The ESA regulates employment relations in Ontario. It establishes minimum employment standards related to issues such as hourly minimums and maximums and wages for most employers – including those within manufacturing industries.

What does the ESA say about work time?


The maximum number of hours an employee can work is limited both daily and weekly. Generally, the daily limit is eight hours or, if more, the number of hours in an established regular workday. The weekly limit is 48 hours. However, there are exceptions, such as for managerial and supervisory staff.

Only with a written or electronic agreement between the employer and the employee is it possible to go above the daily and weekly limits. Regardless of such an agreement, an employer is required to pay overtime pay in cases when employees work overtime.

How does the ESA regulate wages?

The lowest compensation that an employer can give its employees lawfully, or the minimum wage, is determined by the ESA. Employers are free to pay more but not permitted to pay less than the minimum wage.

Each year, the minimum wage is reviewed and adjusted based on Canada’s Annual Consumer Price Index.  The minimum wage for the period starting on October 1, 2022, and ending on September 30, 2023, is $15.50 per hour. Within a unionized workplace the collective agreement will override ESA standards.

The ESA also determines guidelines for overtime pay in a manufacturing setting. Despite the 48-hour weekly worktime limit, the ESA sets out a different threshold for overtime pay. For every hour worked in excess of 44 hours in a week, employees are entitled to time and a half of their regular pay. Similar to the work hour limit, managerial and supervisory staff are exempted from overtime pay provisions.

The ESA allows employers to average work hours over a period of 2 to 4 weeks for determining an employee’s overtime pay entitlement, but it requires an agreement between the employer and the employee. No “averaging” is allowed without a written or electronic agreement. Such an agreement must be renewed every 2 years.

What happens if my company fails to pay minimum or overtime wages?

If an employer pays less than the minimum wage or owes overtime wages to an employee in Ontario, Employment Standards Officers (ESO) may issue an order to pay the wages owed plus maximum 10% administrative costs. On top of the extra 10% administrative costs, employers may have to pay a penalty of up to $1,000 for each employee and further administrative fees for the collection of money owed under an ESO order.

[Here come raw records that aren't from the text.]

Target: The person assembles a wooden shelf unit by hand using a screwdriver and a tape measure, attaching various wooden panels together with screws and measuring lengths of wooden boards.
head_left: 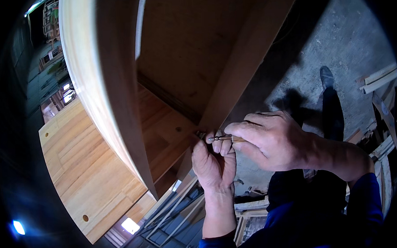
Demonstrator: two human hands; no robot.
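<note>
My right hand (272,140) is closed around a thin tool (237,139) with a wood-coloured handle and a narrow metal shaft; its exact kind is unclear. The shaft points left, across the fingers of my left hand (213,161). That hand is palm up with fingers curled, its thumb and fingertips at a corner of the wooden furniture piece. Something small and metallic (200,134) shows at the fingertips, too small to name. Above rises a wooden rail (244,55), and beside it a wooden panel (163,121) with a round hole.
A broad pale wooden panel (94,168) with round holes juts out at the left, below a curved wooden edge (82,53). On the concrete floor (358,33) are a dark shoe (326,77) and wooden strips (380,77) at the right. Metal framing (172,222) stands lower left of my arms.
</note>
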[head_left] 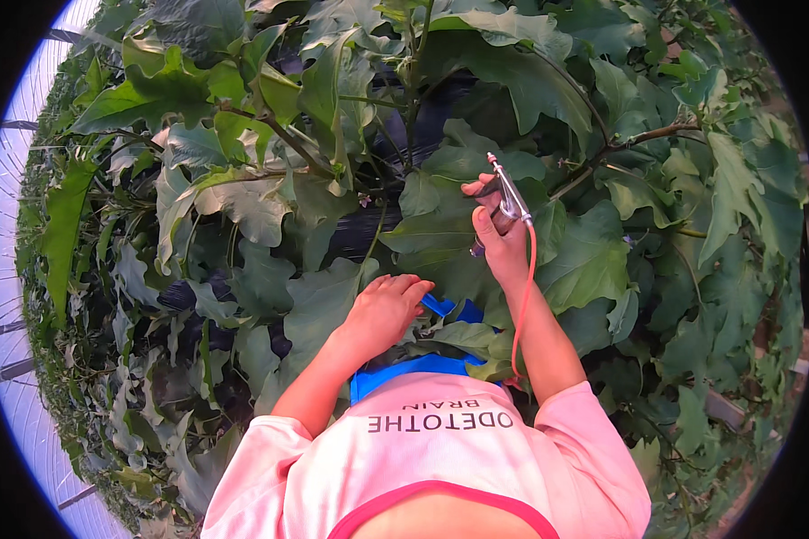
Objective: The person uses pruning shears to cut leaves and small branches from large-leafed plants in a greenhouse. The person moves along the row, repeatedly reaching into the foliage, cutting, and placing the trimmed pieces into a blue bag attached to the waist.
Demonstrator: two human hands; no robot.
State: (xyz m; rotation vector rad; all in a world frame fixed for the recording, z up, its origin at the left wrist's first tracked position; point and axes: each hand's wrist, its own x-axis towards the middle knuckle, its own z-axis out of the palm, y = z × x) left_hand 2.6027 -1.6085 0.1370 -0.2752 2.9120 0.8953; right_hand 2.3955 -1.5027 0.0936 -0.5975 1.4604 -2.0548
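Observation:
My right hand (505, 235) is closed around a small metal airbrush-style spray gun (512, 193), raised among the leaves with its nozzle toward the far side. A thin red hose (527, 301) runs from the gun down along my right forearm toward my body. Back upward, my left hand (385, 314) is loosely bent over the foliage in front of my waist, with its fingers partly apart and no held object visible. Some fingertips are hidden. Beside it is blue material (440, 305), partly covered by leaves; more blue shows at my waist.
Broad-leaved plants, apparently eggplants (333, 225), surround me closely. A small purple flower (365, 200) hangs near the middle. Woody branches (638, 139) reach across at the right. Dark sheeting (355, 235) shows between leaves, and a translucent ribbed wall (9, 269) stands at far left.

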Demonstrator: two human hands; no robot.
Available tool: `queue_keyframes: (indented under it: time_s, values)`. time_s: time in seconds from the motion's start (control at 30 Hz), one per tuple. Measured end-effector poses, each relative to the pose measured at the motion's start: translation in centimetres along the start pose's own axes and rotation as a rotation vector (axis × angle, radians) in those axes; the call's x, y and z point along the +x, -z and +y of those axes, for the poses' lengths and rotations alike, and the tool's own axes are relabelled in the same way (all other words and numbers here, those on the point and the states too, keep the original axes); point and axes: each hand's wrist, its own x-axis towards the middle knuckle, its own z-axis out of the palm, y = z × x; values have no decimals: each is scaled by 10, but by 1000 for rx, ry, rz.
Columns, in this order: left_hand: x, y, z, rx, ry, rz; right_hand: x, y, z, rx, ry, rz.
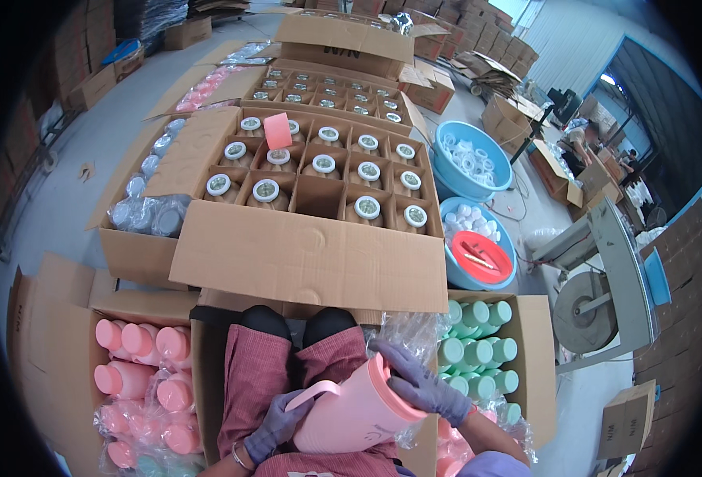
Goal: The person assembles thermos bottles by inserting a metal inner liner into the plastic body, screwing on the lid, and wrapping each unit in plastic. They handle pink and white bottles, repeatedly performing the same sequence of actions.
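A pink plastic jug (355, 409) with a loop handle lies tilted over my lap, its wide rim toward the upper right. My left hand (275, 423), in a grey-purple glove, is closed at the handle side of the jug. My right hand (429, 389), gloved alike, grips the jug at its rim, fingers bent over the edge. Whether a lid sits in the rim is hard to see. Just ahead stands an open carton (303, 246) with dividers; white-rimmed jars (324, 165) fill most of its cells, and one front cell shows no jar. A pink ring-shaped piece (278, 131) rests on the jars.
Pink bottles (174, 343) fill a carton at my left, green bottles (478, 350) one at my right. Blue basins hold clear rings (470, 163) and white caps (470, 219), with a red dish (482, 256) on top. A grey machine (597, 294) stands far right; another person (577, 147) works behind.
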Motion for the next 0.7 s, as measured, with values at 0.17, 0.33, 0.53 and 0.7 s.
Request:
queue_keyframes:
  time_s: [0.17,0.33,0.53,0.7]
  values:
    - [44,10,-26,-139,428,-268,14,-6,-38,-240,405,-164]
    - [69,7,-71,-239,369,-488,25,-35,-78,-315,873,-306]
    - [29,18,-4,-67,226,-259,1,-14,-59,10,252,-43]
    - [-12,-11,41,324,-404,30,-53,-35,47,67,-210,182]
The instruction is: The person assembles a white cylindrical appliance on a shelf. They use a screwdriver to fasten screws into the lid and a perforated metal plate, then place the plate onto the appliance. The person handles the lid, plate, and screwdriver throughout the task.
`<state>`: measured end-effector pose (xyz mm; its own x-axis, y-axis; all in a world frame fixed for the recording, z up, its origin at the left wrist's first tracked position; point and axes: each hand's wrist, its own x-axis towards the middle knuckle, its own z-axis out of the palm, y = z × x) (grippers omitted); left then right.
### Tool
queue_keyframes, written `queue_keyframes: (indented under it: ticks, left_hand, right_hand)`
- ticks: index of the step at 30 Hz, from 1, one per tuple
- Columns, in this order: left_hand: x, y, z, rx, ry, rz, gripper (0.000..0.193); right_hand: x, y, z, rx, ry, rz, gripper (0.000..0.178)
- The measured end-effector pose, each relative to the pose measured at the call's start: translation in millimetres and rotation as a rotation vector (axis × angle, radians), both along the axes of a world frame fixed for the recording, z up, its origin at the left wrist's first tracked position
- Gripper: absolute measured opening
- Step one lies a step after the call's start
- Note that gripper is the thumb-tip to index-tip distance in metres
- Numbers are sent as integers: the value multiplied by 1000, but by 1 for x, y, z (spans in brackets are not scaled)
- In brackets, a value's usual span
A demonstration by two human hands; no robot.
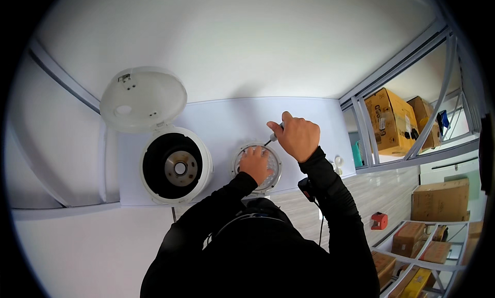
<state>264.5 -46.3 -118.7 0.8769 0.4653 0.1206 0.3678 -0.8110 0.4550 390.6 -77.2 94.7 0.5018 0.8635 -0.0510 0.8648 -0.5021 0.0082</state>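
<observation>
A round metal-rimmed disc lies flat on the white table in front of me. My left hand presses down on the disc with its fingers spread over it. My right hand grips a screwdriver by its handle, the tip pointing down at the disc's upper right rim. To the left stands a white rice cooker with its inner pot out, showing the dark cavity and the round heating plate. Its white lid is swung open behind it.
A metal shelf rack stands at the right, carrying cardboard boxes. More boxes sit lower on the right. A small red object lies on the wooden floor. A small white part rests at the table's right edge.
</observation>
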Motion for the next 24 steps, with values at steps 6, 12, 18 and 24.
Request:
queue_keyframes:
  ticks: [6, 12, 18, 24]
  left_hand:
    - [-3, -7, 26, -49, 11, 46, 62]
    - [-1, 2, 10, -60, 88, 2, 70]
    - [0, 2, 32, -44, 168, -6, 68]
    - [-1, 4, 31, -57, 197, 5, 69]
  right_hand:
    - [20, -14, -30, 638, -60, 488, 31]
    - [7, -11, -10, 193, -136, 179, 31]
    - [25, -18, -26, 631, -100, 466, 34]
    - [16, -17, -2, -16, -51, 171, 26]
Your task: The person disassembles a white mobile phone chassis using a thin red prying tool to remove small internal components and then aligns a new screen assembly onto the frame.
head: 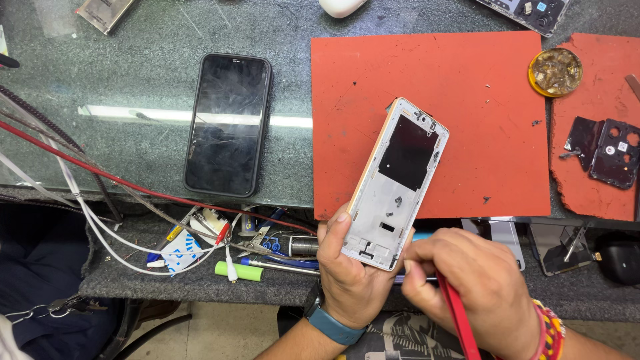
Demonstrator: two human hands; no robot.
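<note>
Grey stone surface [153, 60] is carrying a square red rubber mat [480, 107], and a stripped white phone frame [398, 181] is overhanging that mat's near edge. Left hand [347, 270] is gripping the frame's lower end, fingers curled round it; right hand [463, 283] is clenching a red-handled tool [457, 313] (tip hidden) beside it. Left of the mat, a black-cased phone [228, 123] is lying face up.

One head-worn view, steeply downward and close over the red mat [467, 100] and workbench edge.
</note>
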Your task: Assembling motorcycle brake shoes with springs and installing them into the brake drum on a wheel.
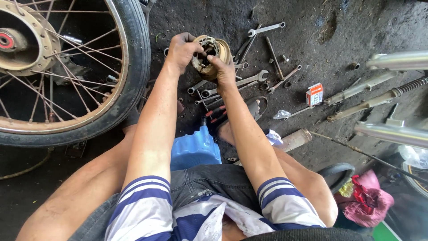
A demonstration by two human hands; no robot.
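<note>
Head view, looking down past both forearms: the two hands meet on a round, grimy brass-coloured brake drum plate (pixel 211 56) held up off the dark workshop floor (pixel 339 27). The left hand (pixel 183 49) is clenched over its near-left rim; the right hand (pixel 223 69) grips the lower right edge with fingers curled into the open centre. Just left of the left hand stands a spoked motorcycle wheel (pixel 67 71) with its tyre on, already off the bike and with its hub bare. Just beyond and to the right of the hands lie scattered spanners (pixel 252 79) and loose bolts; farther right sit a small red-and-white box (pixel 314 94) and two fork tubes (pixel 370 96). Under the wrists, nearer the person, is a blue plastic stool (pixel 195 149).

As a judgement, stripping down is done: the plate is out and in hand, being worked on. Refitting it to the wheel and remounting the wheel remain.
</note>
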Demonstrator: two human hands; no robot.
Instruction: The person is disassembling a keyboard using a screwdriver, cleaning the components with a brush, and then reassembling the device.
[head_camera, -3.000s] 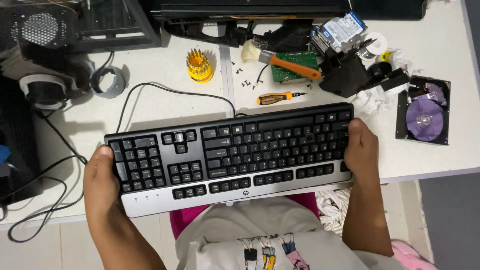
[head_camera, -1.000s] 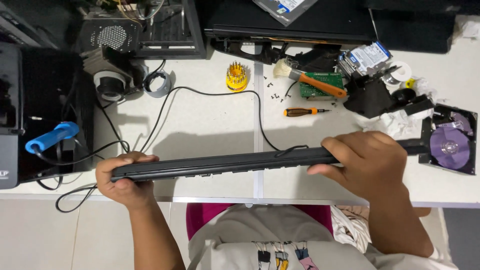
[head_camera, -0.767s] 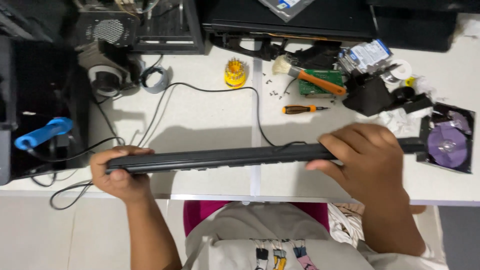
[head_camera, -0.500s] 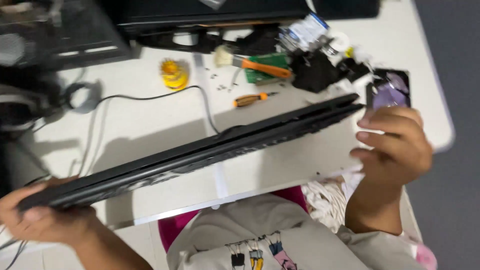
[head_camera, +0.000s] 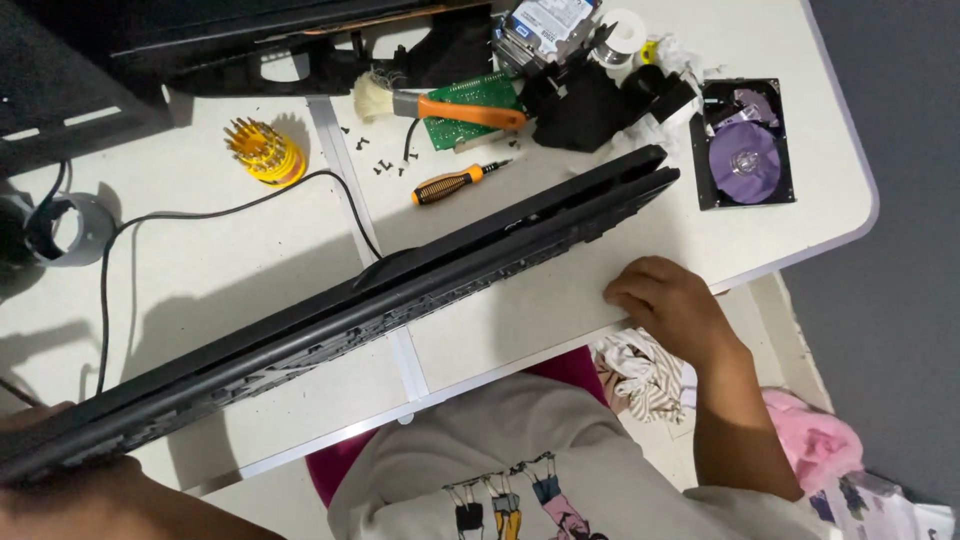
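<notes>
The left hand (head_camera: 60, 470), at the frame's lower-left corner, clasps one end of the black keyboard (head_camera: 380, 300), held on edge across the white table (head_camera: 250, 260). The right hand (head_camera: 670, 305) rests loosely curled, empty, just beside it. Mid-flip, seemingly; next calls for regripping.

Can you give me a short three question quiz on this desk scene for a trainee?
1. True or false: the right hand grips the keyboard.
2. Which hand holds the keyboard? A: left hand; B: right hand; C: both.
3. Fill in: the small screwdriver on the table has an ______ and black handle.

Key:
1. False. It rests on the table near the edge, apart from the keyboard.
2. A. The keyboard is tilted on edge, its cable trailing across the table.
3. Orange.
</notes>
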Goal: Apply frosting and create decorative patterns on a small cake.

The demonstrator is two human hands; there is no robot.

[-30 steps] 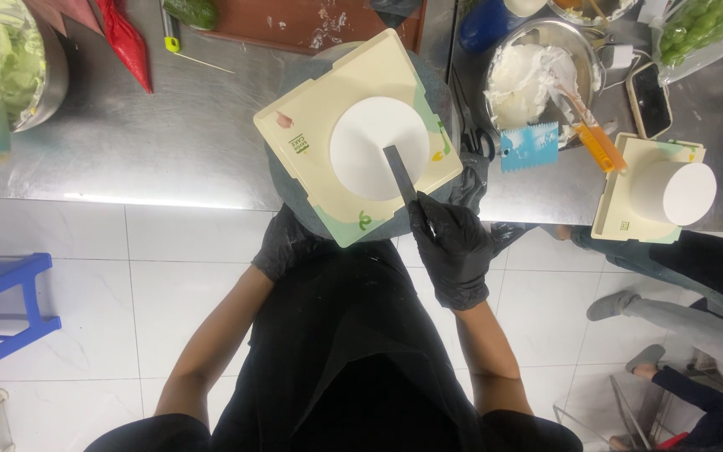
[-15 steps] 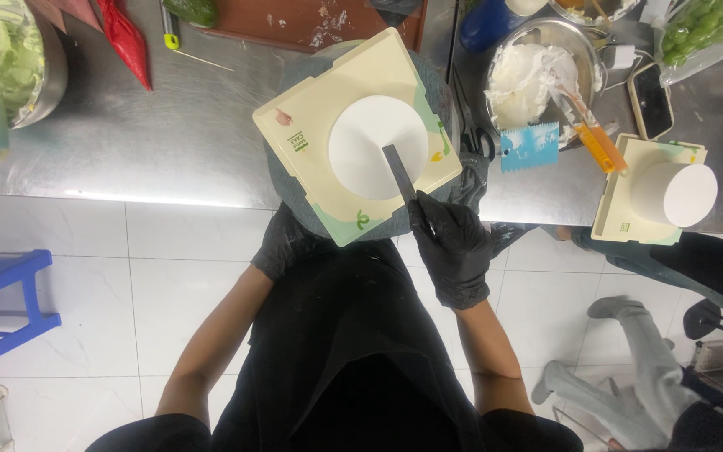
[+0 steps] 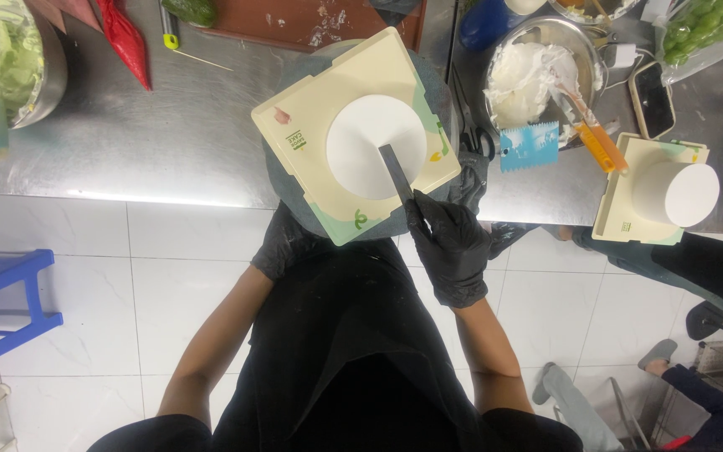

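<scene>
A round white cake [image 3: 370,142] sits on a cream square board [image 3: 311,125] atop a dark turntable [image 3: 441,84] at the steel counter's front edge. My right hand [image 3: 453,238], in a black glove, grips a flat metal spatula [image 3: 397,172] whose blade lies across the cake's top from its near right side. My left hand [image 3: 282,247], also black-gloved, is below the counter edge under the turntable; what its fingers hold is hidden.
A steel bowl of white cream [image 3: 537,71] with an orange-handled spatula [image 3: 592,125], a blue scraper [image 3: 529,146], scissors [image 3: 470,125], a phone [image 3: 653,99] and a second white cake on a board [image 3: 675,194] lie right. A red piping bag [image 3: 127,38] and bowl [image 3: 10,59] sit left. A blue stool [image 3: 2,305] stands below.
My hands, the spatula and the cake have stayed as they were. A person's legs at the lower right have shifted across the floor.
</scene>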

Employers should also keep detailed records of the calculation and payment of wages. Failing to do so, employers may receive a compliance order.

In addition to penalties under ESO orders, employers may be prosecuted and fined up to $500,000 upon conviction in some cases.

What happens to the directors of a company?

Company directors may be found liable for wages owed to an employee under the ESA. If a director of a company is found liable, an ESO can order the director to pay the wages owed.

If the director fails to comply with the order, they may be prosecuted and subjected to a fine of up to $50,000. Additionally, the director may be prosecuted for authorizing, permitting, or acquiescing in the contravention of the company and liable to a fine and/or jail time on conviction.

Employers facing the issuance of ESO orders (or notice of contravention) or prosecution are encouraged to engage legal counsel as early as possible.

Consequences of ESA violations could be severe. To avoid costly errors, employers should be aware of their ESA obligations when drafting both policies and all employee contracts. An employment law expert can save time and money when it comes to ESA compliance.